Jack Canuck
- Type: Tabloid newspaper
- Founder(s): J. R. Rogers Louisa Rogers
- Founded: July 29, 1911
- Language: English
- City: Toronto
- Country: Canada

= Jack Canuck =

Canadian tabloid newspaper

Jack Canuck was a Canadian tabloid newspaper founded in Toronto by J. R. Rogers and his wife Louisa Rogers. The first issue appeared on July 29, 1911, as a biweekly publication, and it became a weekly in February 1912. The newspaper combined muckraking, political and social commentary, crime stories, gossip and sensationalism, and developed a readership extending beyond Toronto.

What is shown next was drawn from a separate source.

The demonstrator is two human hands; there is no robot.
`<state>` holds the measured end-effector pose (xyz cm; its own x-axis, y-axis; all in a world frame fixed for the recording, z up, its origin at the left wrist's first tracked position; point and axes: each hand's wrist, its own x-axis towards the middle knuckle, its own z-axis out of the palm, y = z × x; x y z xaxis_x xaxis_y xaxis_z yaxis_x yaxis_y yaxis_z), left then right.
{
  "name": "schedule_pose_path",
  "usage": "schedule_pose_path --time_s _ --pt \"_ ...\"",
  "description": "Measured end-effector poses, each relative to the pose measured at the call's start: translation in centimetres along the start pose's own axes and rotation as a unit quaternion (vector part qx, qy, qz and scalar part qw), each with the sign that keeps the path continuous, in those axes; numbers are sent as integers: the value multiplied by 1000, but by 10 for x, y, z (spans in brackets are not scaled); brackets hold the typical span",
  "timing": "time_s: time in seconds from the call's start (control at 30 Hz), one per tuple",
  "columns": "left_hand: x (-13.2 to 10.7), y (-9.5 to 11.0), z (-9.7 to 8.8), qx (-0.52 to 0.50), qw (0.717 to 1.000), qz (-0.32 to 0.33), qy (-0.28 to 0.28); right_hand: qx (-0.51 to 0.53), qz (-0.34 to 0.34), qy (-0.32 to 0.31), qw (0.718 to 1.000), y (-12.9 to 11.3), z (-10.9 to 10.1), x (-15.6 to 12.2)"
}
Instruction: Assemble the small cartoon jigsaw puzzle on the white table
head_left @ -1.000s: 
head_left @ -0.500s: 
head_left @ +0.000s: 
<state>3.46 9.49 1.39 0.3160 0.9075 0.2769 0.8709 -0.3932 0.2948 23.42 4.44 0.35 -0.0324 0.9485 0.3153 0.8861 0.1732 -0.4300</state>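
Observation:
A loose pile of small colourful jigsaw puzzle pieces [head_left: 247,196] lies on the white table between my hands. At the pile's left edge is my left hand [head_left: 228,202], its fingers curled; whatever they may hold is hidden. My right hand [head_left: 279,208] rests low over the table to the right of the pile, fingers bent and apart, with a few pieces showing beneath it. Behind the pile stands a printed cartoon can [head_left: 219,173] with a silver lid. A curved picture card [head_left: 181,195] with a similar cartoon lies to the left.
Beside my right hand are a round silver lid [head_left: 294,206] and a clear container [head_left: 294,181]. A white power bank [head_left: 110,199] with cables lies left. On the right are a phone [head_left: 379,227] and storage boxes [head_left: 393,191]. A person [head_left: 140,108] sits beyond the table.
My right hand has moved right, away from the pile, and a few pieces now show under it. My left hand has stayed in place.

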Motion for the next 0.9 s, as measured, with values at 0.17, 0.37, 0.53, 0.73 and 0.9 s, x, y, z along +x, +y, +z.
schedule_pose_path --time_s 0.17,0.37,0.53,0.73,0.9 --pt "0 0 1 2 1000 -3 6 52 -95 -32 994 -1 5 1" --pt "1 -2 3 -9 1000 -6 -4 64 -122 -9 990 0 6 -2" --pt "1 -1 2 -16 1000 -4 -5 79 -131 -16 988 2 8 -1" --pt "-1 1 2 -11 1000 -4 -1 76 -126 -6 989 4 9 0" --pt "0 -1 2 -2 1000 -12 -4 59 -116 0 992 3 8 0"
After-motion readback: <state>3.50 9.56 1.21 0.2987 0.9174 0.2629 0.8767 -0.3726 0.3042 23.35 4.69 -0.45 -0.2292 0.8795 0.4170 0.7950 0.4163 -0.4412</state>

The Rogerses founded Jack Canuck following the death of their son in a Toronto isolation hospital in 1910. J. R. Rogers became a critic of the city's public-health system and used the newspaper to campaign on issues including infant mortality, vaccination, working conditions and municipal government. The paper's motto was "Truth and Justice".

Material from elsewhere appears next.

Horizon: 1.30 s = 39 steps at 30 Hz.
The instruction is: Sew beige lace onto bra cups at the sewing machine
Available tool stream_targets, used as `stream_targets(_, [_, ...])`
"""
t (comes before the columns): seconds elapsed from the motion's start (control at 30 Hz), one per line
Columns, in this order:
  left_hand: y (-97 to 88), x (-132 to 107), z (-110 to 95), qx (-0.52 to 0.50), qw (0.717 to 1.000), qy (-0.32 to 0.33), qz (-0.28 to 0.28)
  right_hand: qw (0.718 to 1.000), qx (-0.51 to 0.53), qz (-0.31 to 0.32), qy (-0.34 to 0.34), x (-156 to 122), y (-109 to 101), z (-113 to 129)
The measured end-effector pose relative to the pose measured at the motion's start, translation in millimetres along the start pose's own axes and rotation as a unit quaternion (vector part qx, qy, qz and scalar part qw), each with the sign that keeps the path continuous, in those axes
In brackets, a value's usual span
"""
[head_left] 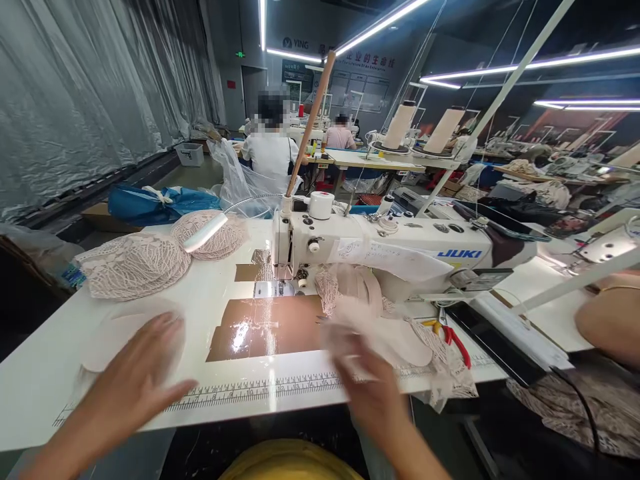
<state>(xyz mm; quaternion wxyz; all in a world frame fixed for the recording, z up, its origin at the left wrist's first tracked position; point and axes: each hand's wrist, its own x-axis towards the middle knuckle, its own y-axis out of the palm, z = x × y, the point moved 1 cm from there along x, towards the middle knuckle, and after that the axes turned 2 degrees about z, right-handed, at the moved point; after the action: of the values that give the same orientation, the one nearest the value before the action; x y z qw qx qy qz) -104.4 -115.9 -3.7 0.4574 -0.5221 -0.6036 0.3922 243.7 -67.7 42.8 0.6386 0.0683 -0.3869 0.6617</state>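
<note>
My left hand (143, 370) lies over a pale beige rounded fabric piece (113, 337) on the left of the table. Its fingers are stretched out and the thumb is apart. Smeared by motion, my right hand (367, 373) is at the pale cup-shaped fabric pieces (405, 340) right of centre; whether it grips one cannot be made out. Between the hands, brown tape (273, 327) covers the table before the needle area of a white JUKI sewing machine (370, 240). Lace pieces (327, 290) lie beside the needle area.
Stacked lace cups (135, 263) sit at the back left, near a lit lamp (205, 232). Red-and-yellow-handled scissors (453, 340) lie right of the fabric. A printed ruler (240, 393) runs along the front edge. Another person's arm (610, 310) shows at far right.
</note>
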Motion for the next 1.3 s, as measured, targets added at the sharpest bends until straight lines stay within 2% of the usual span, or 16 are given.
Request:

Jack Canuck developed into a sensationalist weekly with a populist editorial outlook. Its contents included police-court stories, personal gossip, mining-stock tips and campaigns against corruption and exploitation. It employed correspondents outside Toronto in an effort to build a national readership, while its reporting and personal attacks also resulted in libel actions and complaints to provincial authorities.

J. R. Rogers died in the sinking of the Lusitania in May 1915 while travelling to Europe to report on conditions facing Canadian soldiers during the First World War. Louisa Rogers continued the newspaper after his death. In the immediate postwar period, its average weekly circulation was reported to be about 65,000 copies, with sales in Ontario, western Canada and the northern United States.

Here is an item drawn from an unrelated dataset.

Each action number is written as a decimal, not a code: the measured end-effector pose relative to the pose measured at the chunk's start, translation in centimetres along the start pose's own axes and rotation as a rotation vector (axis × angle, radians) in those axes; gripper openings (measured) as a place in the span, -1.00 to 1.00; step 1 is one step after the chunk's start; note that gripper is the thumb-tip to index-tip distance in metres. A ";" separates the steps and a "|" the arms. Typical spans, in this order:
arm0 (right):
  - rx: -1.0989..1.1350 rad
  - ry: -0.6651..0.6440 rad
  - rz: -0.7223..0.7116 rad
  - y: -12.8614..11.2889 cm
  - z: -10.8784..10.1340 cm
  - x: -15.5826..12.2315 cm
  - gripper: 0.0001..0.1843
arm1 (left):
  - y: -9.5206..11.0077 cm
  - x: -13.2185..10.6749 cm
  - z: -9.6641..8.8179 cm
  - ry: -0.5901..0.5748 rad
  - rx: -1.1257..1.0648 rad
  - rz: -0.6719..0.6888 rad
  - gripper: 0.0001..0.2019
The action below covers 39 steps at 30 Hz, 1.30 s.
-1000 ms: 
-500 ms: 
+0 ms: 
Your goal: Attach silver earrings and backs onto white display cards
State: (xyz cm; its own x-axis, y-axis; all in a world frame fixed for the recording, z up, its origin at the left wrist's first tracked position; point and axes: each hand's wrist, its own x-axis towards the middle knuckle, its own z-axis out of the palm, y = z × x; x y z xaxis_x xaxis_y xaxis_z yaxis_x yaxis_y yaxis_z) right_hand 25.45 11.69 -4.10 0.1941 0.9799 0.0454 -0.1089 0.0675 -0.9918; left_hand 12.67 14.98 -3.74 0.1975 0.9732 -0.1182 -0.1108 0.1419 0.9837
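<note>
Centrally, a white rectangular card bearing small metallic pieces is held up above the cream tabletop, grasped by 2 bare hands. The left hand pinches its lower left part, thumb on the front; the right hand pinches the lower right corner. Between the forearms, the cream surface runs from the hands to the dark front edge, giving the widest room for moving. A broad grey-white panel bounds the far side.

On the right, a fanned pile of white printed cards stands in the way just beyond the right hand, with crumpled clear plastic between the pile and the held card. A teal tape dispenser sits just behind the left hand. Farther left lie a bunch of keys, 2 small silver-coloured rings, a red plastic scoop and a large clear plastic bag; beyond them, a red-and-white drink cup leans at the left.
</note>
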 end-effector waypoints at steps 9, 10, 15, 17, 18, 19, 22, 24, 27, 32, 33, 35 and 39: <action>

Louisa Rogers remained proprietor until September 1924. The title was later revived after Hanmer Burt Lloyd and Samuel Lichtman incorporated the McCaul Publishing Company in 1933. Peter Brown subsequently took control of the company and served as editor and publisher. A revived Jack Canuck, which described itself as "Canada's First Tabloid Newspaper", was still being published in 1937.